15.988 días después
Viendo la exhumación de Franco en 2019 me emocioné. De repente entendí aquel silencio de mis abuelos


Recuerdo el día de la muerte de Franco. Lo veo en gris. Quizá porque el recuerdo me lleva a Santander, la lluviosa ciudad en la que nací. Por segunda vez en mi corta vida mi padre me acompañó al colegio en coche. La primera fue el día del atentado contra Carrero Blanco. En ambas, el viaje fue de ida y vuelta tras comprobar que no había clase. El 20 de noviembre de 1975 había fallecido el anciano de voz gangosa al que escuchaban mis padres en la televisión con respeto. Luego comprendí que había en ello la sombra discreta del miedo.
Lo habían aprendido en casa. En la educación sentimental de familias republicanas a las que la dictadura condenó a vivir un exilio de la memoria que hizo que no hablaran de la Guerra Civil ni de política. Habían sido maltratadas por los vencedores, pero habían sobrevivido. Con todo, mi abuela materna susurraba orgullosa de cuando en cuando que veníamos “de la cáscara amarga”.
Aquel miedo siguió funcionando después de la muerte de Franco. Era una tensión que luego asocié al recelo de mis padres hacia algunos vecinos. Uno de ellos, en la propia escalera, vestía el uniforme caqui de comandante del Ejército de Tierra. Otro, en el edificio de enfrente, era padre de uno de mis amigos y lucía la vestimenta gris de capitán de la Policía Armada. Y un tercero, jubilado y a quien mi padre no podía ver del coraje que le daban sus andares taurinos, vivía en el portal del costado de casa y mostraba todavía el rictus arrogante de quien había sido jefe de Comandancia de la Guardia Civil en los años de plomo de los maquis.

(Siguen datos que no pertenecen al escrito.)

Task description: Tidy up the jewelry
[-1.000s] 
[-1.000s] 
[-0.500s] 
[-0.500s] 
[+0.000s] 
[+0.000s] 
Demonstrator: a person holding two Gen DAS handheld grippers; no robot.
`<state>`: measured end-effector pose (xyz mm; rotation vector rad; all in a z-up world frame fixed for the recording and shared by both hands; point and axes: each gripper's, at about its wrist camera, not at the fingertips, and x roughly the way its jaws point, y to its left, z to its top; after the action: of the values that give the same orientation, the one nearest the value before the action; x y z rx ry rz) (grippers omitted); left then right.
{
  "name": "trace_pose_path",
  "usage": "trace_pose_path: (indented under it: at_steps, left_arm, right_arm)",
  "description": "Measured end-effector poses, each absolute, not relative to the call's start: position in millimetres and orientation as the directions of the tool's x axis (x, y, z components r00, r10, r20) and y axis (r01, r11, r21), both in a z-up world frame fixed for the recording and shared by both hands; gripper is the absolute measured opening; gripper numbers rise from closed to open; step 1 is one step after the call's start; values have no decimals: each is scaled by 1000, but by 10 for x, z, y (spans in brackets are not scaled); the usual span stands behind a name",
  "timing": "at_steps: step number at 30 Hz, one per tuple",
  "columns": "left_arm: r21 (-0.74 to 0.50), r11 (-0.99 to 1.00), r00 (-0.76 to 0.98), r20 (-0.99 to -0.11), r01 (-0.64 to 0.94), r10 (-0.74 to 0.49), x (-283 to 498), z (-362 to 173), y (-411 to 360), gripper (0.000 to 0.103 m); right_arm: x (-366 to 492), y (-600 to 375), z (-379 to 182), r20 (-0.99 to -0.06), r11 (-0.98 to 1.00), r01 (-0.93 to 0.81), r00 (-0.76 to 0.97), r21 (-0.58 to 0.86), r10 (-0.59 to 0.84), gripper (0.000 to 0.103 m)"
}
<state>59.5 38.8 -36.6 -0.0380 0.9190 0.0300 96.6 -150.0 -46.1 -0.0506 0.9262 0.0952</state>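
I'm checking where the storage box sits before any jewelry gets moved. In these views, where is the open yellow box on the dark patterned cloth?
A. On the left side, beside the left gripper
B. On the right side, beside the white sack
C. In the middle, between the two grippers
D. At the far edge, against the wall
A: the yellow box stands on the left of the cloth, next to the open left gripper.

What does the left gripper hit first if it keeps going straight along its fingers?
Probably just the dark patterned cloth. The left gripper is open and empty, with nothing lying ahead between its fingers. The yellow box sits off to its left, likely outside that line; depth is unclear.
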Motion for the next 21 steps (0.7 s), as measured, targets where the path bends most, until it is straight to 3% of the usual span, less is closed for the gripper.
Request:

En este entorno de clase media surgida del franquismo se desarrolló mi infancia. Fue durante aquella Transición que siempre rememoro en blanco y negro. Una época de auterrepresión que normalizó el miedo y lo sustituyó por una forma de respeto reverencial hacia el orden. Lo comprendí cuarenta años después de la muerte de Franco: el 24 de octubre de 2019. Sucedió mientras veía la exhumación de Franco y me emocioné con las imágenes. No por él, sino porque me hicieron revisitar aquel silencio de mis abuelos que, de repente, entendí en su profunda serenidad.
Me había pasado algo parecido cuando prometí como diputado en las Cortes en la primavera de 2004. Entonces recordé a mi abuelo Juan. Un azañista que condujo a la familia al desastre por no retractarse de sus ideas ni pedir ayuda a sus amigos franquistas para no morirse de hambre. Prometí mi cargo orgulloso de pertenecer a un linaje honorable de resistentes republicanos, pero con aquella exhumación fue más allá. No solo porque brotaron mis lágrimas ante la imagen de aquel ataúd que se tambaleaba en la televisión, sino porque sentí que se estaba resarciendo de verdad la memoria de mi familia.
Viví el momento bajo la luz de un sol otoñal que iluminaba el salón de casa. Me sentí en paz porque se ordenaban muchas piezas del confuso mosaico de la infancia. 15.988 días después del 20-N, la historia arrebataba a Franco el descanso monumental que había tenido hasta entonces en calidad de jefe del Estado. A cambio recibía piadosa sepultura cristiana junto a su esposa. Un gesto magnánimo que permitía a los deudos del dictador portar sus restos acompañados, eso sí, por el silencio juzgador de la historia. Una decisión política que volvía a evidenciar la superioridad moral de la democracia sobre la dictadura. Se daba al verdugo lo que éste negó a las víctimas de su represión. Una lección en directo de memoria histórica. Un acto de piedad democrática que nos reconciliaba de forma sencilla y serena con el pasado. A mí, el primero.
José María Lasalle fue secretario de Estado de Cultura y de Agenda Digital entre 2016 y 2018, en gobiernos de Mariano Rajoy. Su último libro es Civilización artificial (Arpa).